[p5sagit/p5-mst-13.2.git] / ext / Encode / Encode.pm

package Encode;

$VERSION = 0.01;

require DynaLoader;
require Exporter;

@ISA = qw(Exporter DynaLoader);

@EXPORT_OK =
    qw(
       bytes_to_utf8
       utf8_to_bytes
       chars_to_utf8
       utf8_to_chars
       utf8_to_chars_check
       bytes_to_chars
       chars_to_bytes
       from_to
       is_utf8
       on_utf8
       off_utf8
       utf_to_utf
      );

bootstrap Encode ();

=pod

=head1 NAME

Encode - character encodings

=head2 TERMINOLOGY

=over

=item *

I<char>: a character in the range 0..maxint (at least 2**32-1)

=item *

I<byte>: a character in the range 0..255

=back

The marker [INTERNAL] marks Internal Implementation Details, in
general meant only for those who think they know what they are doing,
and such details may change in future releases.

=head2 bytes

=over 4

=item *

        bytes_to_utf8(STRING [, FROM])

The bytes in STRING are recoded in-place into UTF-8.  If no FROM is
specified the bytes are expected to be encoded in US-ASCII or ISO
8859-1 (Latin 1).  Returns the new size of STRING, or C<undef> if
there's a failure.

[INTERNAL] Also the UTF-8 flag of STRING is turned on.        

=item *

        utf8_to_bytes(STRING [, TO [, CHECK]])

The UTF-8 in STRING is decoded in-place into bytes.  If no TO encoding
is specified the bytes are expected to be encoded in US-ASCII or ISO
8859-1 (Latin 1).  Returns the new size of STRING, or C<undef> if
there's a failure.

What if there are characters > 255?  What if the UTF-8 in STRING is
malformed?  See L</"Handling Malformed Data">.

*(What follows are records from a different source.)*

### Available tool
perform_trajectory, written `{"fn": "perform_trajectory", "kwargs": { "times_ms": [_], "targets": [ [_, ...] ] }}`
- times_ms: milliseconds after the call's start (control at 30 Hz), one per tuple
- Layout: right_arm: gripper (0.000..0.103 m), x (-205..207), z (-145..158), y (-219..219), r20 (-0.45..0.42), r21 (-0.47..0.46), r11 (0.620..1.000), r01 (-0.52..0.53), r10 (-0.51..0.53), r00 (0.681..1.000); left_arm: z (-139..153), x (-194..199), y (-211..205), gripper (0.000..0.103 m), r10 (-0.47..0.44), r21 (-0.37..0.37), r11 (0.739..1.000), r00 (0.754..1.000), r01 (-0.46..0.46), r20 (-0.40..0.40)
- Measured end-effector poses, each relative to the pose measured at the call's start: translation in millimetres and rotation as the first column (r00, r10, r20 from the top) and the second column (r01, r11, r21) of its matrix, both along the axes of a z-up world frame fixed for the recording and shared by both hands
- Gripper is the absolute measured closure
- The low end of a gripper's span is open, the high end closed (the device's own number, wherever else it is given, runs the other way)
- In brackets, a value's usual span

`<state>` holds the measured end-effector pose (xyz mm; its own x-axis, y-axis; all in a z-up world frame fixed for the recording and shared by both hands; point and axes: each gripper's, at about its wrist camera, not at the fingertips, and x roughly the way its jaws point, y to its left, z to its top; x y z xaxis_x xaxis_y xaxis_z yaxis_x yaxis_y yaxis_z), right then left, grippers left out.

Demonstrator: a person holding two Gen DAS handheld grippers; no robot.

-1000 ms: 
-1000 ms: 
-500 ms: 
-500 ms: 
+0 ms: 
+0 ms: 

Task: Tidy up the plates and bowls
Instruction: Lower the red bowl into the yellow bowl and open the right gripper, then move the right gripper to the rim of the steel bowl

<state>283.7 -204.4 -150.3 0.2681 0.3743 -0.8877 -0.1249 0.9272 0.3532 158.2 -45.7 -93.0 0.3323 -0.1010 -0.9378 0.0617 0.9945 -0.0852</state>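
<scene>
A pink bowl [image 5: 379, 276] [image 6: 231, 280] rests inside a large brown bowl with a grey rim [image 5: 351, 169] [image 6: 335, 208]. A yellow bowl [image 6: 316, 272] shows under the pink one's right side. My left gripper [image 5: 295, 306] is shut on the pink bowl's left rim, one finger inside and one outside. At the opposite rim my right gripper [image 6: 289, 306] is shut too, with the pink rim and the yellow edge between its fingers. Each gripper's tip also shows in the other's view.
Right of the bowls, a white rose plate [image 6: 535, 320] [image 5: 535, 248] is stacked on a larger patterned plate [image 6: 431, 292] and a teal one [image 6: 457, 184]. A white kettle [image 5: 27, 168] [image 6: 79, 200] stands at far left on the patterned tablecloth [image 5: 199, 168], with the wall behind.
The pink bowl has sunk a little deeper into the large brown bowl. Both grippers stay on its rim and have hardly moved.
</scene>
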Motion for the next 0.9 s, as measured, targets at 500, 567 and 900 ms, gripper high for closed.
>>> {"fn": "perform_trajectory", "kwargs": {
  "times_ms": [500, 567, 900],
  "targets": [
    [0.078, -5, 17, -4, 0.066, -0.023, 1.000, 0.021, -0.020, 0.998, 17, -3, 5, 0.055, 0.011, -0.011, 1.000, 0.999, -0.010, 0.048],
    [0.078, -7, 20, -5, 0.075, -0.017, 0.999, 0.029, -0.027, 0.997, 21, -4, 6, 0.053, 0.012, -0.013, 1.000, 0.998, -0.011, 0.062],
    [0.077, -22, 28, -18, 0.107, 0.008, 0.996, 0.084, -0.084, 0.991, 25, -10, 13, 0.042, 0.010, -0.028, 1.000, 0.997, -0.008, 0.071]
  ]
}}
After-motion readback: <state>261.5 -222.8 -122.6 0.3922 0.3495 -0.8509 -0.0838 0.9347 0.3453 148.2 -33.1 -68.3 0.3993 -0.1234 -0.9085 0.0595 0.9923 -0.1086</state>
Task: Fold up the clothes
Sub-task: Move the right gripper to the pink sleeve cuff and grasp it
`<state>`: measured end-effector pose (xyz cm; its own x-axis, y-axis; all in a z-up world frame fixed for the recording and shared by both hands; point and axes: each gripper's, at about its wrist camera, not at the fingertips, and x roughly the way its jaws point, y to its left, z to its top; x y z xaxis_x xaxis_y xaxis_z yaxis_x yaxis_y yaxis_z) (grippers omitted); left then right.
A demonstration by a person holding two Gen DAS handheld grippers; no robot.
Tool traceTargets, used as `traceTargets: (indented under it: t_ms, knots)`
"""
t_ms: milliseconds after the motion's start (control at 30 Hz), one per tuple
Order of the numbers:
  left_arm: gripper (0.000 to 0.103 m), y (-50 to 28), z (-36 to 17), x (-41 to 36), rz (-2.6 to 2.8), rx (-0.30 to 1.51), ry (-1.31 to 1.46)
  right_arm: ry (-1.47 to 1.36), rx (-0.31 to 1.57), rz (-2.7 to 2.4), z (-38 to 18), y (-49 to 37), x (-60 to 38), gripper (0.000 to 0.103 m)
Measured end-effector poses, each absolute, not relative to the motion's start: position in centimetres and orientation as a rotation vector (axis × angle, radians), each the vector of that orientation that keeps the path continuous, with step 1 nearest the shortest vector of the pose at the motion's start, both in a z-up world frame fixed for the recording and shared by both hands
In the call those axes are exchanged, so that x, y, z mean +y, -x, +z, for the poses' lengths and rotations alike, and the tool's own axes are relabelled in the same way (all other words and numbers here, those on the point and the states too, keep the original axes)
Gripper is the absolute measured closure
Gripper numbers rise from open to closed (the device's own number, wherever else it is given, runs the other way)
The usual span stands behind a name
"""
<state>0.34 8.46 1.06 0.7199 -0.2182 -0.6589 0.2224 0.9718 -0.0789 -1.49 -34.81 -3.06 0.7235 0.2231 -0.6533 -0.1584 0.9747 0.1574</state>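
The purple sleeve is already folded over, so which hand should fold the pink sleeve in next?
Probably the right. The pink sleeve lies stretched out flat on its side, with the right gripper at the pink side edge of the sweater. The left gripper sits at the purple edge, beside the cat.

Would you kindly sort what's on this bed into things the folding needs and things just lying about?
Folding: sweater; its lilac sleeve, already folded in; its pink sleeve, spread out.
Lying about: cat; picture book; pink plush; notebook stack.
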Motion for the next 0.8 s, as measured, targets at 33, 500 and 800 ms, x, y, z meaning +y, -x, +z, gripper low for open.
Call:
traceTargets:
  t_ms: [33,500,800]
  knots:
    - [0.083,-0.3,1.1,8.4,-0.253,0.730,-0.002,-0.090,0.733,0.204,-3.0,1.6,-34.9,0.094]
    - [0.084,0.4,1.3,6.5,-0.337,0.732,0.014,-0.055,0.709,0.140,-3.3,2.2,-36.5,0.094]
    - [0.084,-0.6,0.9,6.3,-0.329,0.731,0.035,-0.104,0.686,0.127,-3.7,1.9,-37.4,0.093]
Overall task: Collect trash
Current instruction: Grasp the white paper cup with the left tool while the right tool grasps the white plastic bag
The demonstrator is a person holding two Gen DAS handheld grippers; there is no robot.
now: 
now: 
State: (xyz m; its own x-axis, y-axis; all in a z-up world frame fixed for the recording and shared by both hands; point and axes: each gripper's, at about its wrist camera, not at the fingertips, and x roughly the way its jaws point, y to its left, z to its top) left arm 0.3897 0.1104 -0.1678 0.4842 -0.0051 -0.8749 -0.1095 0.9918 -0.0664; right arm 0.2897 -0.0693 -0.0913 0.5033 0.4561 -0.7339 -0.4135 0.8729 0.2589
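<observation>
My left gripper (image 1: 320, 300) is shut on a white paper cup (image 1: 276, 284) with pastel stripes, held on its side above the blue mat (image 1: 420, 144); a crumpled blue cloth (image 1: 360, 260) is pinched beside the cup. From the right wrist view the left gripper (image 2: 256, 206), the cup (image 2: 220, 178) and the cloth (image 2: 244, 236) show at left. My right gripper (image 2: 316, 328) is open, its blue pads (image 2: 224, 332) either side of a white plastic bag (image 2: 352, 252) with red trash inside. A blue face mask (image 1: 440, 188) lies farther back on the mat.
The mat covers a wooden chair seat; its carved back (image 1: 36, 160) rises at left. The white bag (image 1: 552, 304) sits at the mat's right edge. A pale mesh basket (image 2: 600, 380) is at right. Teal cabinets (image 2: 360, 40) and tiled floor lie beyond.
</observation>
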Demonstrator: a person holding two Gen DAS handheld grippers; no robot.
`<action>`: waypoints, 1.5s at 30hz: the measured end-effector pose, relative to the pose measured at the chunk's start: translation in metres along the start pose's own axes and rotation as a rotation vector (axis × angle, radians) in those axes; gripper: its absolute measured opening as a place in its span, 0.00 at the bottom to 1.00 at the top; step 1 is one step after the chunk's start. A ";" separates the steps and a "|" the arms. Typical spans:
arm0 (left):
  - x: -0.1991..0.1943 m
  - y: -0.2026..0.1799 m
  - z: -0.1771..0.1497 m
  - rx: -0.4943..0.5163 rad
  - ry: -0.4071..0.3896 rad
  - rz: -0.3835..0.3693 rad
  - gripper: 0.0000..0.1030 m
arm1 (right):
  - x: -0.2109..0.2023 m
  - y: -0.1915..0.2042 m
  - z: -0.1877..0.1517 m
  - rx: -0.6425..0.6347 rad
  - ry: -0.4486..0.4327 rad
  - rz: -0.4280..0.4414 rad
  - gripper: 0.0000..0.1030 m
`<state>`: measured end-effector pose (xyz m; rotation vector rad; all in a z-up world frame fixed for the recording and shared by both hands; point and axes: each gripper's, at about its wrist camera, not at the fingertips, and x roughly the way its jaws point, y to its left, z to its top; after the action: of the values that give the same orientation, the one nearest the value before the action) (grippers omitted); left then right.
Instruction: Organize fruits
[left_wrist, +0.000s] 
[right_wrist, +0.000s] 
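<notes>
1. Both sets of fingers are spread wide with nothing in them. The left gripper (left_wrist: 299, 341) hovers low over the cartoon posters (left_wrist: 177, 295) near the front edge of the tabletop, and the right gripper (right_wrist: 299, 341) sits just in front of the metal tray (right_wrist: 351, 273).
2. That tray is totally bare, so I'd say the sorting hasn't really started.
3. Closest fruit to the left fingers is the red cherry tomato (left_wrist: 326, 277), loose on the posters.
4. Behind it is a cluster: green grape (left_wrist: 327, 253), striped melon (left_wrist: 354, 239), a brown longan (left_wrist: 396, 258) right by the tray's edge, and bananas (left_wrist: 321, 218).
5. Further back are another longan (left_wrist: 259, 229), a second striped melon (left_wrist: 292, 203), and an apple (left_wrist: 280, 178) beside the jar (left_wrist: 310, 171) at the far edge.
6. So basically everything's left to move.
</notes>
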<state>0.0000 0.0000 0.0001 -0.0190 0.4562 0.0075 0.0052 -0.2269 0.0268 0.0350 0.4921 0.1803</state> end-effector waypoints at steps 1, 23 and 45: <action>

[INTERNAL] The UTF-8 flag of STRING is not checked.

=back

=head2 chars

=over 4

=item *

        chars_to_utf8(STRING)

The chars in STRING are encoded in-place into UTF-8.  Returns the new
size of STRING, or C<undef> if there's a failure.

No assumptions are made on the encoding of the chars.  If you want to
assume that the chars are Unicode and to trap illegal Unicode
characters, you must use C<from_to('Unicode', ...)>.

[INTERNAL] Also the UTF-8 flag of STRING is turned on.

=over 4

=item *

        utf8_to_chars(STRING)

The UTF-8 in STRING is decoded in-place into chars.  Returns the new
size of STRING, or C<undef> if there's a failure. 

If the UTF-8 in STRING is malformed C<undef> is returned, and also an
optional lexical warning (category utf8) is given.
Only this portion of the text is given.